PHILIPPE PORTIER « LA LOI DE 1905 EST UNE LOI DE LIBERTÉ »

Catégorie
REVUE DE PRESSE
Date
mardi 23 juin 2015

Pilier de la République, la loi de séparation des Eglises et de l’Etat a été fréquemment modifiée. Philippe Portier (1), spécialiste de l’histoire de la laïcité, explique pourquoi elle fait encore débat.

Pourquoi la loi de 1905 apparaît intouchable ?

Parce que c’est une loi de pacification par le droit, qui met un terme à la guerre des deux France. Elle fonde un vivre ensemble qui offre la possibilité à deux catégories de populations – croyants et non-croyants – de se retrouver dans la même nation, dans une «religion civile» partagée. Mais la sacralisation de la loi de 1905 s’est faite progressivement. Au moment de son adoption, et durant quelques années, il y a des oppositions des socialistes et des radicaux les plus anticléricaux. Pour eux, Briand et Jaurès [concepteurs de la loi, ndlr] ont beaucoup trop donné à l’Eglise. Ils souhaitent, pour leur part, la transformer pour mieux contrôler l’institution catholique. Les évêques, eux, considèrent encore en mars 1925 que les lois de laïcité sont «des violences». Pourtant, certains catholiques commencent à voir que la loi de 1905 a donné une liberté à l’Eglise. Même s’il y apporte des modifications, le régime de Vichy ne l’abroge pas. La sacralisation se met en place. En 1945, les évêques franchissent le pas, admettant la validité de la laïcité à condition qu’elle respecte la liberté religieuse.

Pourtant, elle a été régulièrement modifiée ?
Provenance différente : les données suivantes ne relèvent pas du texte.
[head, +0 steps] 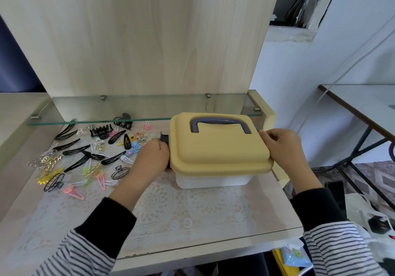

Je compte une cinquantaine de modifications, au cours de trois grandes vagues : en 1907-1908, sous Vichy et sous la Ve République. Plus ou moins importantes, elles touchent par exemple à l’affectation des lieux de culte, aux congrégations religieuses ou aux financements…

Cette loi est-elle un frein à l’intégration de l’islam ?

La loi de 1905 est une loi de liberté. Dans le prolongement de celles des années 1880 sur la liberté de presse, de réunion, sur le divorce… Elle permet à l’islam, en tant que culte libre, de s’installer dans la société, offre un cadre juridique, permet de créer des aumôneries, et surtout de gérer soi-même ses affaires.

Reste des difficultés…

Les autorités musulmanes se disent confrontées à une situation d’inégalité. La loi de 1905, modifiée en 1907 et en 1908, favorise l’Eglise catholique. Celle-ci bénéficie d’un parc de lieux de cultes déjà existants en 1905, dont les frais d’entretien sont pris en charge par la collectivité. Ce qui n’est pas le cas, sauf à la marge, pour le culte musulman. Personne ne veut remettre en cause la loi. Mais les politiques s’interrogent sur le financement des cultes, notamment l’islam. Du côté de l’Etat, le «principe séparatiste» de la loi rend difficile le travail d’intégration plus ou moins forcé qu’il essaie de mettre en place depuis une quinzaine d’années. Par exemple, l’Etat ne peut guère contrôler les lieux de formation théologique ni rendre obligatoire la formation civique des imams, ni vraiment contrôler le financement des mosquées. La législation est très favorable à l’autorégulation. Quand ils veulent accompagner – ou contrôler – les religions, les pouvoirs successifs se sont heurtés à la loi de 1905, qui est un verrou… ou un gardien de la liberté.

(1) Co-auteur avec Céline Béraud de Métamorphoses catholiques, Maison des sciences de l’homme.